Investigating resistance to PI3K pathway inhibitors to combat castration-resistant prostate cancer
Exploring a new avenue of treatment for late-stage prostate cancer.
About
While the outcome for men diagnosed with prostate cancer confined to the prostate is generally very good, patients with late-stage prostate cancer have a worse prognosis, which reflects a poor response to hormone-based therapies. Thus, there is a clinical unmet need to identify new therapeutic approaches to treat patients with prostate cancer that have become resistant to standard therapies.
Aims
This project explores a new avenue of treatment for late-stage prostate cancer that enhances our ability to switch off the PI3K pathway, a set of signals that instruct prostate cells to grow uncontrollably when resistance to hormone-based therapies occurs.

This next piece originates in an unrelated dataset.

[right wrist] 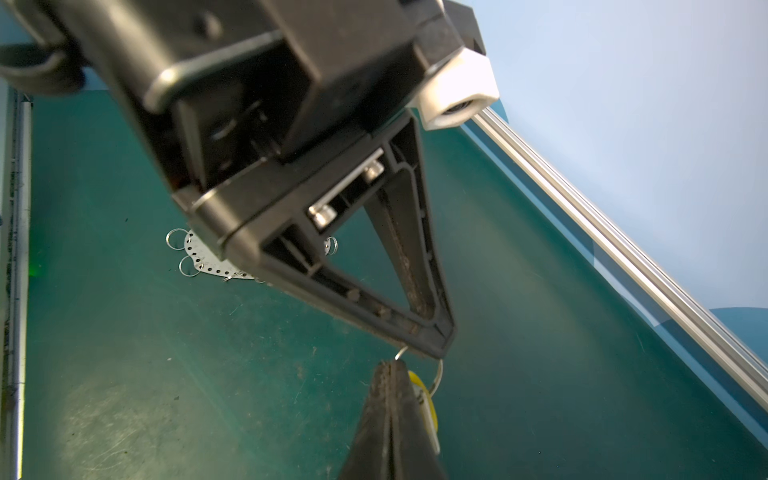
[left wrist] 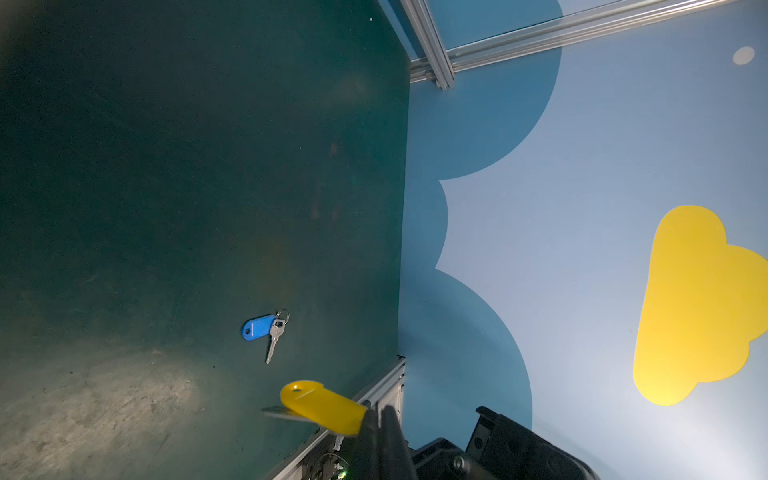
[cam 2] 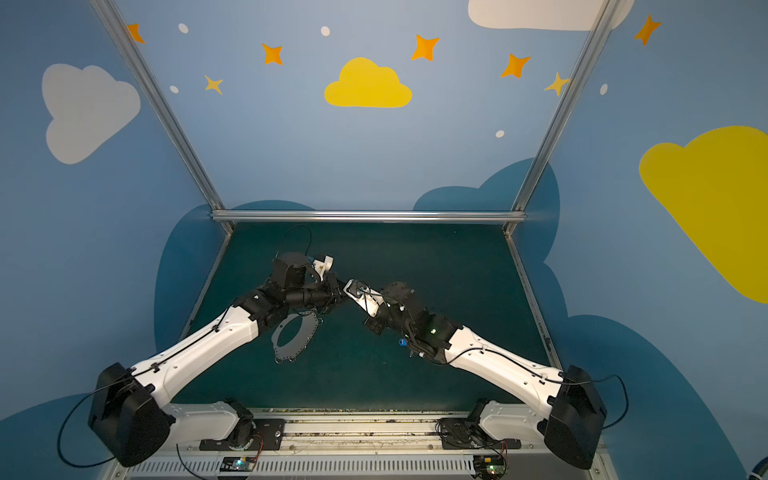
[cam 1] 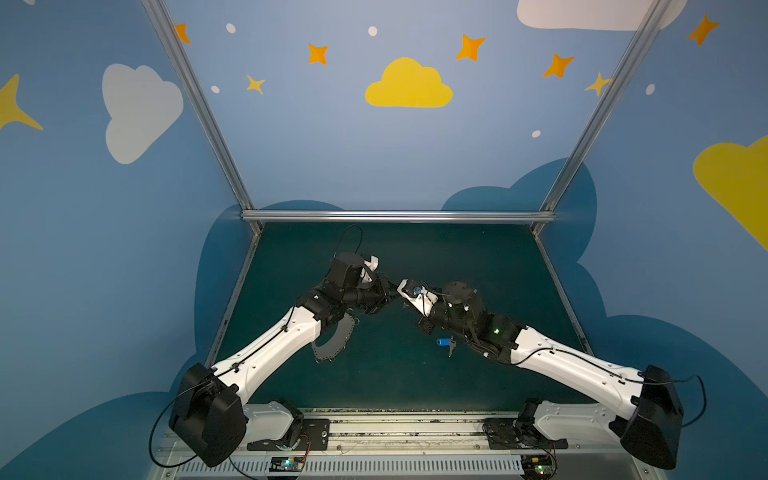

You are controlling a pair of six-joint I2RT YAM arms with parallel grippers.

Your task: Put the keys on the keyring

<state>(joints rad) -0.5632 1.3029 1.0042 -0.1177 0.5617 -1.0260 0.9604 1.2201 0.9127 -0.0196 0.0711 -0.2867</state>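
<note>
Left pincer (right wrist: 436,351) and right pincer (right wrist: 390,366), tip to tip, both clamp the yellow-tagged key (left wrist: 320,405).

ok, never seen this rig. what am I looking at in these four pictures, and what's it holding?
Two robot arms, mounted at the near edge, work over a green mat: the left arm and the right arm. The two wide pictures come from one stereo camera overhead, so they show nearly the same scene. The other two come from a small camera on each arm's wrist, looking along its fingers. On the mat lie the keyring, a flat metal plate with a big hole and small wire rings, and a blue-tagged key. The yellow-tagged key is up in the air where the arms meet: the left fingers and the right fingers are both shut at its ring end. Neither key is on the keyring yet.
</note>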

We also hope to learn more about:
- the therapeutic benefit of targeting the PI3K pathway at multiple nodes for the treatment of prostate cancer
- which patients are likely to respond to this treatment by identifying biomarkers that can predict for response, to better tailor treatments for individual patients
- how prostate cancer cells and the surrounding tumour microenvironment communicate to evade treatment.
Funding
This project is funded by Cancer Research UK (CRUK) career development fellowship to the total of £1.5 million.
People
Members of the Prostate Cancer Translational Research Lab based at European Cancer Stem Cell Research Institute (ECSCRI) involved:
Miss Sarah Perry
Miss Jasmine Owen
Partners
- Prof Wayne Phillips (Peter MacCallum Cancer Centre, Melbourne, Australia)
- Prof Johann de Bono (Institute of cancer research, Royal Marsden, Surrey, UK)
- Prof Gail Risbridger (Monash University, Melbourne Australia)
- Prof Owen Sansom (CRUK Beatson Institute, Glasgow, UK)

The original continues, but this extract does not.